No início do livro A política, Aristóteles afirma que a melhor forma de governo seria a monarquia ou a aristocracia. No meio da obra, ele muda de opinião e diz que, para a maioria das cidades-Estados, o melhor mesmo seria uma constituição mista, que fizesse um agrupamento da aristocracia com a politeia. Por fim, ele fala de uma cidade dos sonhos, em que todos os cidadãos governariam.
O que fica dessas reviravoltas é a tentativa de não se fazer um único receituário que possa ser aplicado a qualquer localidade, em qualquer condição. É importante entender as particularidades de cada sociedade para que se encontre as respostas mais adequadas aos problemas daquele lugar específico. Aqui, aparentemente, a crítica é direcionada a Platão, que costumava olhar para cima e criar cidades imaginárias, e não enxergava os problemas à sua frente.
Essa vontade de se ater à realidade justificava os estudos extensivos sobre as constituições existentes. Para Aristóteles, mesmo um mau governo ensina algo – nem que seja o que não se deve fazer. Para ele, o ponto que aparece tanto na Ética a Nicômaco quanto em A política é que não podemos ser passivos ou teóricos.
Qualquer pensamento ou razão deve ser encarado como, na pior das hipóteses, etapas para a prática, o planejamento para se ir às ruas. Elas miram a ação e não apenas o entendimento. Deve-se fazer, agir, não esperar “cair do céu” ou aguardar que um ou outro político faça por você.

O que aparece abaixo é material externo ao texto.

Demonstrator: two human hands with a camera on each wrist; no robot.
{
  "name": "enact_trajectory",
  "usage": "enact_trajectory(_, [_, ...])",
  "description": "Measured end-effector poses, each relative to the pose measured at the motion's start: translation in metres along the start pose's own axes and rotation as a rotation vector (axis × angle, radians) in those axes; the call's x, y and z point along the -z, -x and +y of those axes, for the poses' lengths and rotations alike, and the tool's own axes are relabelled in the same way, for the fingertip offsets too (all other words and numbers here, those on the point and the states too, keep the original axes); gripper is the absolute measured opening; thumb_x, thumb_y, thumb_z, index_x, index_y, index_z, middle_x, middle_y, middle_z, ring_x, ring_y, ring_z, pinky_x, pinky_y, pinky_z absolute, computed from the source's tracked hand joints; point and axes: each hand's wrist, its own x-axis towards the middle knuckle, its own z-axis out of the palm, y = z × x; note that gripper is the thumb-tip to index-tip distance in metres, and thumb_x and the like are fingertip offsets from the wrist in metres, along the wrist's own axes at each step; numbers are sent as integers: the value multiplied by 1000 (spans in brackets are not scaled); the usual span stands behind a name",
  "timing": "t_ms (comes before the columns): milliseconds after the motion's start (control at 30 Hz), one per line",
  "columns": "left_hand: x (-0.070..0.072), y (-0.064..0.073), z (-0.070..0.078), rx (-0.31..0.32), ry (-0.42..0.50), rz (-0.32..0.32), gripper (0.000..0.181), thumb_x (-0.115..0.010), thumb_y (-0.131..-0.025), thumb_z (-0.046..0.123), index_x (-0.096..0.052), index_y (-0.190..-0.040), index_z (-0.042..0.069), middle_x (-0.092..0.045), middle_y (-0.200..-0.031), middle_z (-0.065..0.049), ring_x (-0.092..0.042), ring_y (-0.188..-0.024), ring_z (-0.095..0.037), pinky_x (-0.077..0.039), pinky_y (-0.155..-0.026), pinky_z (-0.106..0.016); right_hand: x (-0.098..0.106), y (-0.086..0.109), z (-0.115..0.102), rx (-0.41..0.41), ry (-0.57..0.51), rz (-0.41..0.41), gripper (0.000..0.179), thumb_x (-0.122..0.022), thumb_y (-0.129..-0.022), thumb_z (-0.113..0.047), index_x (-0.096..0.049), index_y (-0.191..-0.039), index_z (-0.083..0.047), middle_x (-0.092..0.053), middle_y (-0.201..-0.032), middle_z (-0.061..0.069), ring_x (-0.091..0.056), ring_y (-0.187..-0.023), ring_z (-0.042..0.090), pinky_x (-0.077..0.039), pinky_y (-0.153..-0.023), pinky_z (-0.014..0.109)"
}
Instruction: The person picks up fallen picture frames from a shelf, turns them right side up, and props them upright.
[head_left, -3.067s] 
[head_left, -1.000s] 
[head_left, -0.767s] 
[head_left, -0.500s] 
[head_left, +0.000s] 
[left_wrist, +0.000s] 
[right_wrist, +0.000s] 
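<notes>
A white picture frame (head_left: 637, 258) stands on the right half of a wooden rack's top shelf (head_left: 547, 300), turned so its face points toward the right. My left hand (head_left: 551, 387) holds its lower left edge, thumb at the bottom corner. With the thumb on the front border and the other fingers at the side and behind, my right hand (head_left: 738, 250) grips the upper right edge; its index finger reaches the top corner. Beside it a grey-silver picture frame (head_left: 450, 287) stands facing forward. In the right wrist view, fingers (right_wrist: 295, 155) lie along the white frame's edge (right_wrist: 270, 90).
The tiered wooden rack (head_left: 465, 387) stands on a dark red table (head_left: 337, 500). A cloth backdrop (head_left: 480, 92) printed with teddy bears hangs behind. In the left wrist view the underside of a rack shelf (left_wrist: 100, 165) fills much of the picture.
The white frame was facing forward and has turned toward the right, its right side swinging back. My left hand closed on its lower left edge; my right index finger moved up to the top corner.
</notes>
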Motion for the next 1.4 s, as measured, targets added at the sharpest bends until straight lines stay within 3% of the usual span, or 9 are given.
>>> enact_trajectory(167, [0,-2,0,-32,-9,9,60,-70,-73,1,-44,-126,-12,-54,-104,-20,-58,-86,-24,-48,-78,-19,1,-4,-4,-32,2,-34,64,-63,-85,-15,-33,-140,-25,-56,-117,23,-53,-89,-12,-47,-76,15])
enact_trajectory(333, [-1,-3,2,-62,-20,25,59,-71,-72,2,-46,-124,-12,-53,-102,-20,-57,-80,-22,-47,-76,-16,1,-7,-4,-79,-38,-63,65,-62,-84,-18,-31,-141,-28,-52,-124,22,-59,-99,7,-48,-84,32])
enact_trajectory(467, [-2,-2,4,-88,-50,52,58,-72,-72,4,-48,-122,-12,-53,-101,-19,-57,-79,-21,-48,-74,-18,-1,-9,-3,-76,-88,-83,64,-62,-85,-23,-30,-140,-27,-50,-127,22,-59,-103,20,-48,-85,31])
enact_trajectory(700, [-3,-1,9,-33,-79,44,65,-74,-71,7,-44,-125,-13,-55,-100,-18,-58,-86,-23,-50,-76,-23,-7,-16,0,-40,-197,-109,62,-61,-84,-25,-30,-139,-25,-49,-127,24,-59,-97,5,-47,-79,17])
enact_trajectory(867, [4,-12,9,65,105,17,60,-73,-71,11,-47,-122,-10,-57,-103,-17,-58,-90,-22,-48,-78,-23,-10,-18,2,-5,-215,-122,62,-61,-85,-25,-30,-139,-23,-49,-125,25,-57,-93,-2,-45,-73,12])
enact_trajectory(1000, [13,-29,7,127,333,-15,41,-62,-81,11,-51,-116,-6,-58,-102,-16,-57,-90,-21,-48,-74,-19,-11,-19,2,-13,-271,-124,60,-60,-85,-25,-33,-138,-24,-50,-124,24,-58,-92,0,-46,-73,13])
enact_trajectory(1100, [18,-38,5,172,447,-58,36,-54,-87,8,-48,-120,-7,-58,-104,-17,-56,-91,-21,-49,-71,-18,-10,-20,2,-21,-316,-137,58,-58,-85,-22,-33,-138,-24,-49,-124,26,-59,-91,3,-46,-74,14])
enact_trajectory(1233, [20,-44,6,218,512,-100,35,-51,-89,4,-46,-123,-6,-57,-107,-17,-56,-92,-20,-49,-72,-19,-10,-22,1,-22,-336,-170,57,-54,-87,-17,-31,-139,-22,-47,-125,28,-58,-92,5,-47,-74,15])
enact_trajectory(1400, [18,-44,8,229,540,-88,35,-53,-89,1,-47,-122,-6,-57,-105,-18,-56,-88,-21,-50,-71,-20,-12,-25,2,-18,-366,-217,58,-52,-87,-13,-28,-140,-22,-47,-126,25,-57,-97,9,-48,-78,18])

No fim de Ética a Nicômaco, quando volta a falar sobre qual seria, afinal, a natureza da felicidade, Aristóteles reforça que a eudaimonia não pode ser uma disposição, ou seja, não é algo que estará conosco independentemente do que fizermos. Ele continua: “[...] se o fosse, poderia pertencer a quem passasse a vida inteira dormindo e vivesse como um vegetal” (ARISTÓTELES, 2017).
De volta à obra A política, é perceptível que o estagirita nos mostra o quanto não conseguimos não ser políticos. Para fazermos bem nossa natureza política, devemos observar, analisar e avaliar as possibilidades políticas que se nos apresentam, a fim de influir e transformar a organização política que nos submete a algo que verdadeiramente tem como fim o bem de todos: todos. Uma verdadeira democracia, enfim!